Problem details.
Find the line containing "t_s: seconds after" in the entries below. Restate it and each line after it, word for word, up to and including the line containing "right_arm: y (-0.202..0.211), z".

(Extracted records)
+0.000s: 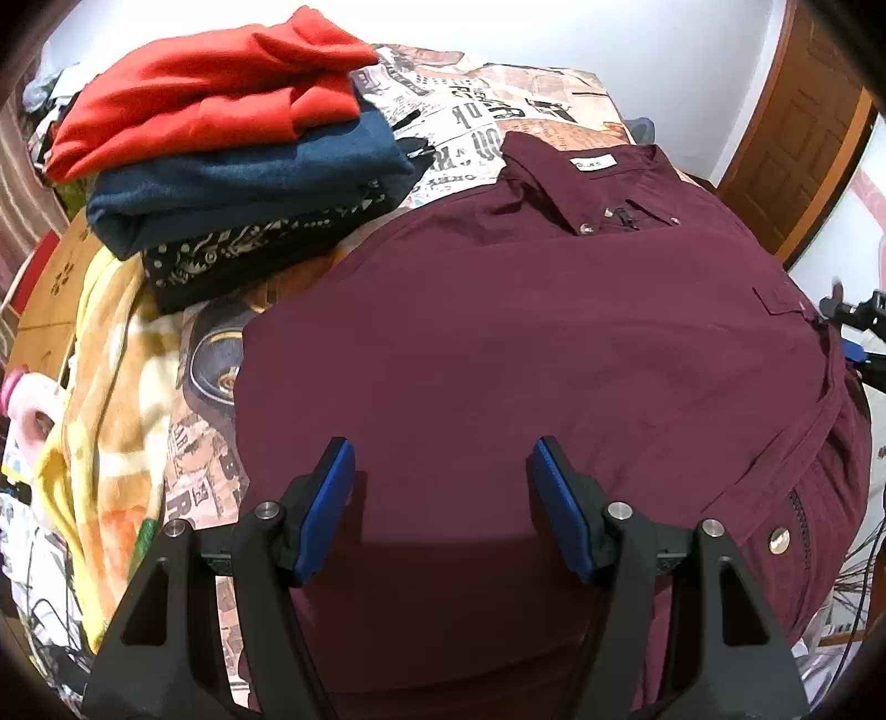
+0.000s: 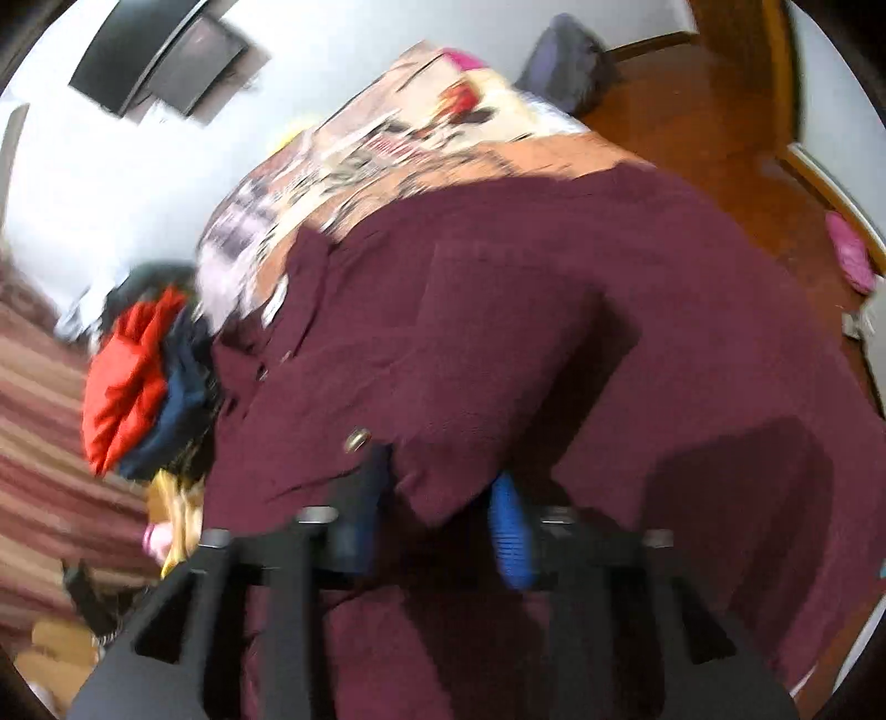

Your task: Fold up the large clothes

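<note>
Mid-fold on the maroon shirt [image 1: 526, 360]; my left gripper [image 1: 440, 498] hovers wide open, right gripper [image 2: 437, 498] seemingly pinching its edge, blurry; next, carry it toward the collar [image 1: 559, 188].

Matt maroon cloth shirt [image 1: 526, 343]; glossy wooden door [image 1: 797, 138].

We saw plain white walls [image 1: 637, 44] around a bed covered in a newsprint-patterned sheet [image 1: 470, 111]. A brown panelled wooden door [image 1: 797, 160] stood at the right. The floor [image 2: 692, 111] was reddish wood, and a dark screen [image 2: 160, 61] hung on the wall, blurred.
</note>
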`<state>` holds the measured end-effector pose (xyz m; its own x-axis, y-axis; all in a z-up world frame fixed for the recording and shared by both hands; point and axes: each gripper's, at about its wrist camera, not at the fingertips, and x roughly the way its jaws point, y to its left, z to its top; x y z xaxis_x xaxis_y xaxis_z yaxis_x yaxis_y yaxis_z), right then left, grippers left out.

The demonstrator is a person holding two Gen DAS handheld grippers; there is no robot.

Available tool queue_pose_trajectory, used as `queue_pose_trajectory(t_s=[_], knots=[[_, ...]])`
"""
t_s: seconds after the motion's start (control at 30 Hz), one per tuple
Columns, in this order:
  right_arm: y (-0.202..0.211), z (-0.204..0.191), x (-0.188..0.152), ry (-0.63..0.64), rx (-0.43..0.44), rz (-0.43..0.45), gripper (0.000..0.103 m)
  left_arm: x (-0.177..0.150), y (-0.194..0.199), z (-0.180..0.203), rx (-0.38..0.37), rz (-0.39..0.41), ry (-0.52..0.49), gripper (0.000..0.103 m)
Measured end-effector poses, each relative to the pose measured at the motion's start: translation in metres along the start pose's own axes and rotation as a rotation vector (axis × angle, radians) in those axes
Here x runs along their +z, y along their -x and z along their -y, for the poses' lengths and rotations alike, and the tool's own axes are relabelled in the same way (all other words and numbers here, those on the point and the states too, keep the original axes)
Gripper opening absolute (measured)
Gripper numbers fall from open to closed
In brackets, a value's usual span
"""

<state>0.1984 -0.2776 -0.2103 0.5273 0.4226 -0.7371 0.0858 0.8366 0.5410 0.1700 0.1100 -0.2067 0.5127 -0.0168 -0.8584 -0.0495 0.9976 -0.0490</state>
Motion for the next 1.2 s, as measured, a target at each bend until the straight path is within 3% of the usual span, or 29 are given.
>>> queue_pose_trajectory(t_s=[0.07, 0.13, 0.3, 0.53, 0.6, 0.67, 0.73, 0.77, 0.83, 0.97, 1.1, 1.2], knots=[[0.011, 0.009, 0.0, -0.026, -0.069, 0.069, 0.061, 0.003, 0.001, 0.005, 0.001, 0.009, -0.014, 0.066], [0.02, 0.021, 0.0, -0.062, -0.072, 0.108, 0.064, 0.006, 0.001, 0.008, -0.006, 0.013, -0.02, 0.066], [0.019, 0.043, 0.002, -0.131, 0.009, 0.063, 0.064, 0.014, -0.003, 0.018, -0.026, 0.017, -0.032, 0.066], [0.002, 0.015, 0.011, -0.083, 0.035, 0.026, 0.067, 0.014, -0.002, 0.033, -0.048, 0.023, -0.059, 0.066], [-0.007, 0.011, 0.012, -0.076, 0.005, 0.019, 0.067, 0.013, -0.002, 0.036, -0.052, 0.018, -0.065, 0.066], [-0.011, 0.009, 0.014, -0.061, -0.018, 0.017, 0.061, 0.012, -0.001, 0.039, -0.06, 0.014, -0.07, 0.066], [-0.011, 0.008, 0.018, -0.042, -0.038, 0.034, 0.038, 0.013, -0.001, 0.042, -0.064, 0.012, -0.073, 0.066], [-0.01, 0.006, 0.022, -0.02, -0.036, 0.039, 0.035, 0.014, -0.001, 0.044, -0.07, 0.012, -0.075, 0.066], [-0.005, 0.002, 0.029, 0.016, -0.022, 0.055, 0.017, 0.015, 0.0, 0.048, -0.079, 0.013, -0.076, 0.066], [0.024, -0.002, 0.044, 0.057, 0.048, 0.129, 0.011, 0.022, 0.004, 0.061, -0.099, 0.029, -0.099, 0.066], [0.06, -0.004, 0.05, 0.101, 0.025, 0.25, 0.009, 0.029, 0.009, 0.077, -0.128, 0.051, -0.134, 0.066], [0.059, 0.004, 0.048, 0.123, -0.009, 0.23, 0.009, 0.031, 0.007, 0.089, -0.138, 0.048, -0.162, 0.066]])
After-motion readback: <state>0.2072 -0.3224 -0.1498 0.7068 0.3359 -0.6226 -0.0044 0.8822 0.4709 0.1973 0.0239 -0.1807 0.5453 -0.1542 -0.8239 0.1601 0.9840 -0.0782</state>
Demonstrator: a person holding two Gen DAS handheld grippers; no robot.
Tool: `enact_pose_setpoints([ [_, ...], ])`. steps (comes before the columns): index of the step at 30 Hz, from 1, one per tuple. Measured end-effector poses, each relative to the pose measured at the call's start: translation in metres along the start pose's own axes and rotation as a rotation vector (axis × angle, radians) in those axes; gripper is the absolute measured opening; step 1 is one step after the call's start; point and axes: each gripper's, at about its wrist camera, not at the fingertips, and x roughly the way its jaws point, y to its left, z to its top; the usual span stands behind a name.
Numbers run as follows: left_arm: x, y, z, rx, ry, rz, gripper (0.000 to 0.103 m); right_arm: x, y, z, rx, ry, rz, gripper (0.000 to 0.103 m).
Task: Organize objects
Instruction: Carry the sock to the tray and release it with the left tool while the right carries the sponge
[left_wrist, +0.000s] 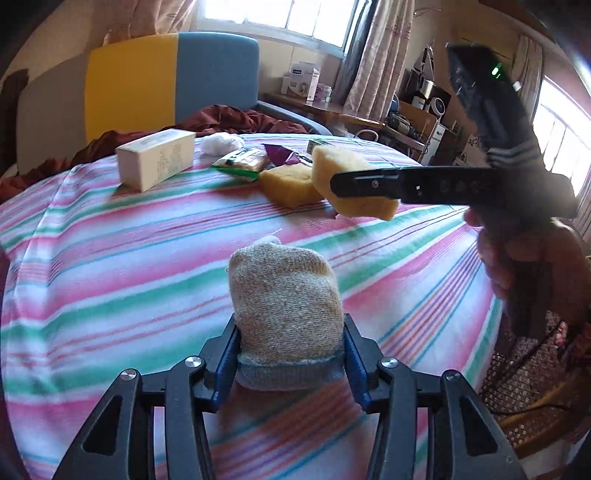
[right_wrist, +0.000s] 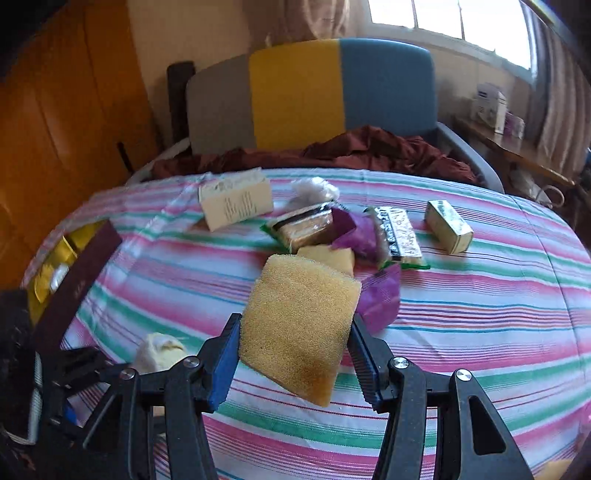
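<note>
In my left gripper (left_wrist: 291, 354) I have a rolled beige sock (left_wrist: 284, 295) — the blue pads press on its grey cuff from both sides, jaws narrowed around it, and the bundle stands up above the striped bedsheet (left_wrist: 110, 258). My right gripper (right_wrist: 291, 354) grips a yellow sponge (right_wrist: 299, 325), tilted, lifted clear of the bed; its jaws are closed on the sponge's two edges. From the left wrist view that same sponge (left_wrist: 343, 173) shows side-on in the black fingers, with my right hand (left_wrist: 506, 258) wrapped round the handle at the right edge.

A second yellow sponge (left_wrist: 288, 184) lies on the sheet just behind the held one. Further back sit a white carton (left_wrist: 155, 158), tipped on its side, a green-edged snack packet (left_wrist: 243, 162), a purple wrapper (left_wrist: 280, 155) and a white crumpled wad (left_wrist: 221, 142). The right wrist view adds a small pale box (right_wrist: 448, 225) off to the right, well apart from the carton, a silver-faced packet (right_wrist: 399, 232) beside the purple wrapper, and a dark maroon box (right_wrist: 74, 280) at the bed's left edge. A rumpled dark red blanket (right_wrist: 369, 151) lies against the grey, yellow and blue headboard (right_wrist: 303, 92).
</note>
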Motion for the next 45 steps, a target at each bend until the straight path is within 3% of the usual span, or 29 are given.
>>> enact_pose_setpoints([
  [7, -0.037, 0.014, -0.019, -0.033, -0.016, -0.029, 0.050, 0.011, 0.000, -0.005, -0.045, 0.034, -0.010, 0.057],
  [12, -0.070, 0.038, -0.026, -0.114, -0.052, -0.032, 0.050, 0.013, 0.005, -0.007, -0.067, 0.041, -0.001, 0.056],
  [18, -0.111, 0.072, -0.031, -0.180, -0.117, 0.028, 0.050, 0.016, 0.015, -0.011, -0.115, 0.044, 0.020, 0.057],
  [30, -0.183, 0.174, -0.058, -0.452, -0.184, 0.142, 0.050, 0.006, 0.040, -0.014, -0.150, -0.012, 0.072, 0.057],
  [39, -0.196, 0.237, -0.085, -0.551, -0.051, 0.199, 0.051, -0.004, 0.068, -0.016, -0.089, -0.063, 0.122, 0.057],
  [45, -0.199, 0.261, -0.103, -0.550, 0.037, 0.259, 0.051, -0.017, 0.107, -0.011, -0.050, -0.125, 0.193, 0.057],
])
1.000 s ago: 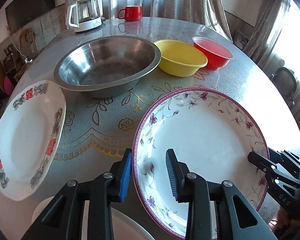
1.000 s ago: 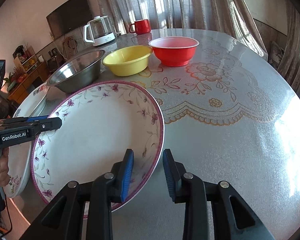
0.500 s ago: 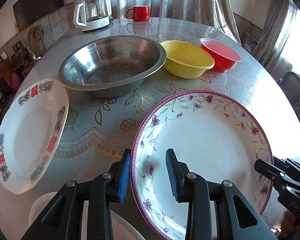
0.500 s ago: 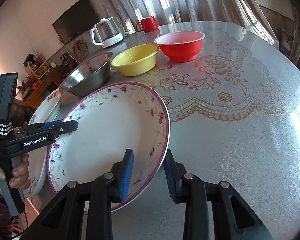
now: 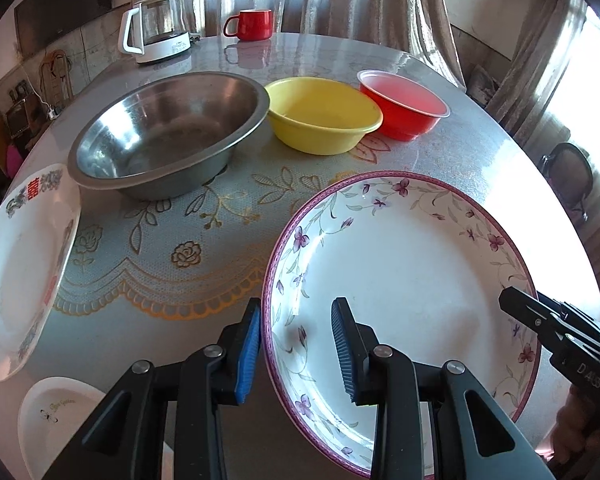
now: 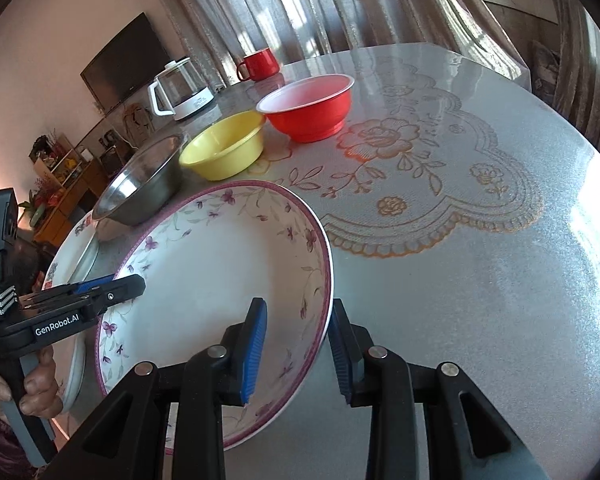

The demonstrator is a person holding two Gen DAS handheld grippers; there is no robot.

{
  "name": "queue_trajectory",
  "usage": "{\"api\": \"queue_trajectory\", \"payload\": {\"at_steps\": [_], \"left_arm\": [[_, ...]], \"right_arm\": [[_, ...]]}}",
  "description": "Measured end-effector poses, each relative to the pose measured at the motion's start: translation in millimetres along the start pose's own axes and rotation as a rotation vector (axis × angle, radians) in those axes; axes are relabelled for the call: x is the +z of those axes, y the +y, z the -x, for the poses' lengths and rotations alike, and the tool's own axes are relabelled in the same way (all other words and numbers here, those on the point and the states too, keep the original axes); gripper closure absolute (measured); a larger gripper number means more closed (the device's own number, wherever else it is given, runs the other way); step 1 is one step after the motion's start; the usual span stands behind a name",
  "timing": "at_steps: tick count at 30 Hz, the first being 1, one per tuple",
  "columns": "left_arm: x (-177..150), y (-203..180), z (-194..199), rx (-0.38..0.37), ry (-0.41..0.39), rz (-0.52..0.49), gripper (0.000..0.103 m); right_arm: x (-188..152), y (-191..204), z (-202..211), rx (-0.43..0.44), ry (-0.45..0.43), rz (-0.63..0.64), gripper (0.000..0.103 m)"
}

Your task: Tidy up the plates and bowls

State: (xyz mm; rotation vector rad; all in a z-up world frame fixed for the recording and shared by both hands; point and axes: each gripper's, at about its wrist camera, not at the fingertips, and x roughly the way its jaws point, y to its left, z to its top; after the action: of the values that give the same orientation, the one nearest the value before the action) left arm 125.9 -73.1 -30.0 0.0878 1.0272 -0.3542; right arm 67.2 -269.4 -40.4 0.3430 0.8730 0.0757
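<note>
My left gripper [image 5: 296, 344] and right gripper [image 6: 296, 344] each clamp opposite rims of the large white purple-flowered plate [image 5: 400, 280], raised above the table [image 5: 220, 260]; I should keep it level.

Both tools are black plastic, with angular fingers that have triangular cut-outs and round silver screw heads at the joints. The left gripper [image 5: 296, 354] has ribbed blue pads [image 5: 249, 354] on the inner faces of its fingers. The right gripper [image 6: 296, 354] has matching ribbed blue pads [image 6: 254, 350]. Seen from the right side, the left tool shows white lettering "GenRobot.AI", a black-and-white striped band near its body and a grey handle under the hand [image 6: 28, 386]. The right tool's side shows faint embossed letters.
</note>
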Motion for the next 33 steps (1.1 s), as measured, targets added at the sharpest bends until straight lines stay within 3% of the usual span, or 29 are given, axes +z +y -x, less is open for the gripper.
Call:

Solution below.
t_s: seconds after the motion's start (control at 30 Hz), one per tuple
Columns, in this order:
  right_arm: y (-0.202..0.211), z (-0.204..0.191), x (-0.188..0.152), ry (-0.63..0.64), rx (-0.43..0.44), rz (-0.43..0.45), gripper (0.000..0.103 m)

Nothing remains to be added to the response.